16-889 Assignment 3: Volume Rendering and Neural Radiance Fields

In this assignment, I learned how to implement differential volume rendering for EA volumes. I also learned about NeRF and how to use an implicit volume to optimize a scene from RGB images in order to generate a reallistic image from new viewpoints.


Zero late days were used.

1. Differential Volume Rendering

1.3. Ray Sampling

Ray sampling required two steps. The first was building a grid of pixel coordinates from the image, and converting the x and y coordinates to a range of [-1, 1] each. The second step involved extracting rays from pixels. To do this, I had to map pixels to points onto the image plane. I then had to convert the points from the normalized coordinate system to the world coordinate system. Lastly, I found the normalized direction between each point in the world system and the camera origin.


To confirm my implementation was correct, my visualized grid and rays match the provided examples.



1.4. Stratified Point Sampling

Next, I had to implement a stratified point sampler. I followed the process as described in the NeRF paper. First, the min and max depth are partitioned into evenly spaced bins. The number of bins are the number of points that are to be sampled. Then, one point is sampled uniformally from each bin. The advantage of stratified sampling over uniform sampling is that it will later allow the MLP from Question 3 to learn a more continous scene representation as it will be trained on more continuous positions.


Again, to confirm my implementation was correct, my visualized rendered points match the provided examples.


1.5. Volume Rendering

The last step is volume rendering. This requires a density and feature for each sampled point along each ray. The density represents a differential opacity and how much radiance is accumulated by a ray passing through it (NeRF), and the feature is the colour that eventually gets weighted at each ray point determined by the density.


To perform volume rendering, the first step is to calculate the weights used to render each point. This can be done using the equations below, where σ is the density and δ is the difference in depth value between ray points.


The final colour at the point in the image is calculated using an aggregation of the weights multiplied by the feature.


We also calculate an aggregated depth for each point by using the same equation above but substituting the feature for the depth value of the sampled points.


To verify my implementation was correct, I rendered a visualization of my features and depth to confirm they matched the provided examples.



2. Optimizing a Basic Implicit Volume

2.1. Random ray sampling

It can use quite a lot of memory to used sampled points on rays from every pixel in the image.
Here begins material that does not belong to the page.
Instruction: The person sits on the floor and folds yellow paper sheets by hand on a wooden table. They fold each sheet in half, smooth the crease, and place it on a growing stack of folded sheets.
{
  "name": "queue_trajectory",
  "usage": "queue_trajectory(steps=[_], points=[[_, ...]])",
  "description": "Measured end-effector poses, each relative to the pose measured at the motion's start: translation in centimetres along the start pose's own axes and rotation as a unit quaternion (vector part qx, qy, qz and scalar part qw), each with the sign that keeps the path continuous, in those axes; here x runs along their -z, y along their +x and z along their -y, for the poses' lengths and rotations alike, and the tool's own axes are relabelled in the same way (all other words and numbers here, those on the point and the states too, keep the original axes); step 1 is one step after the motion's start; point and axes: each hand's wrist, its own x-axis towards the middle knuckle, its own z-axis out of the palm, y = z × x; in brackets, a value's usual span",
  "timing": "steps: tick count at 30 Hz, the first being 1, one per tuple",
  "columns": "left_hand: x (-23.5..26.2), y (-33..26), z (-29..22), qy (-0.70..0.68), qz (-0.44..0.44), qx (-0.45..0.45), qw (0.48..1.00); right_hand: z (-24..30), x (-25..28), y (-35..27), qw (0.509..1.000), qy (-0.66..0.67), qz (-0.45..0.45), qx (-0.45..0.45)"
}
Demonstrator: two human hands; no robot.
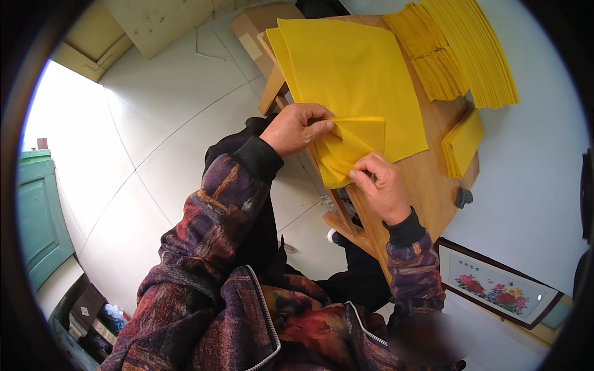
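A large yellow cloth (pixel 356 68) lies spread over the wooden table (pixel 436 133), with its near end lifted and folded over. My left hand (pixel 301 128) pinches the cloth's edge at the left between thumb and fingers. Lower and to the right, my right hand (pixel 380 185) pinches another part of the same edge near the table's front. Between the two hands the raised fabric forms a loose, slanting fold. A second layer of yellow cloth shows along the left border.
Tall stacks of folded yellow cloths (pixel 473 55) stand at the table's far right, with a smaller folded pile (pixel 463 143) nearer. A small dark object (pixel 463 198) sits by the right edge. A cardboard box (pixel 250 40) is behind the table. A framed flower picture (pixel 495 284) leans at lower right.
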Motion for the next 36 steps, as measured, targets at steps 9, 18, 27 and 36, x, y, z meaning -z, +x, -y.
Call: queue_trajectory(steps=[9, 18, 27, 36], points=[[-0.3, -0.2, -0.3, 0.015, -0.049, -0.035, 0.998, 0.6, 1.7, 1.5, 0.989, -0.113, -0.082, 0.045], [-0.2, 0.1, 0.3, -0.002, -0.036, -0.030, 0.999, 0.8, 0.4, 2.0, 0.940, -0.243, -0.215, 0.103], [-0.2, -0.1, -0.2, -0.004, -0.037, -0.027, 0.999, 0.0, -3.7, -2.3, 0.941, -0.259, -0.114, 0.183], [-0.1, -0.1, -0.2, 0.024, -0.046, -0.009, 0.999, -0.6, -4.0, -2.0, 0.925, -0.312, -0.103, 0.191]])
To get around this, I sampled random points from each image.


I randomly selected points with equal probability. If I were do this again or had more time, I would experiment with different random selection methods. For example, images usually have higher content in the middle rather than near the borders. I could experiment with pixel sampling methods that give higher weight to pixels in the middle, such as using a gaussian distribution.


2.2 and 2.3. Loss and training

I implemented the loss function using the mean-squared error between the predicted features (colours) and the ground-truth image. My final visualization for the rendered box matched the provided example. The final loss was 0.000016, the box centre is (0.24984551966190338, 0.2502342462539673, -0.0007037210743874311), and the box side lengths are (2.0026750564575195, 1.5004388093948364, 1.5039490461349487).


3. Optimizing a Neural Radiance Field (NeRF)

As described in the instructions, my MLP takes in a RayBundle in its forward method and outputs a colour and density for each sampled point in each ray. The loss function is the same mean-squared error loss between the aggregated features and the RGB ground-truth image as in 2.2/2.3.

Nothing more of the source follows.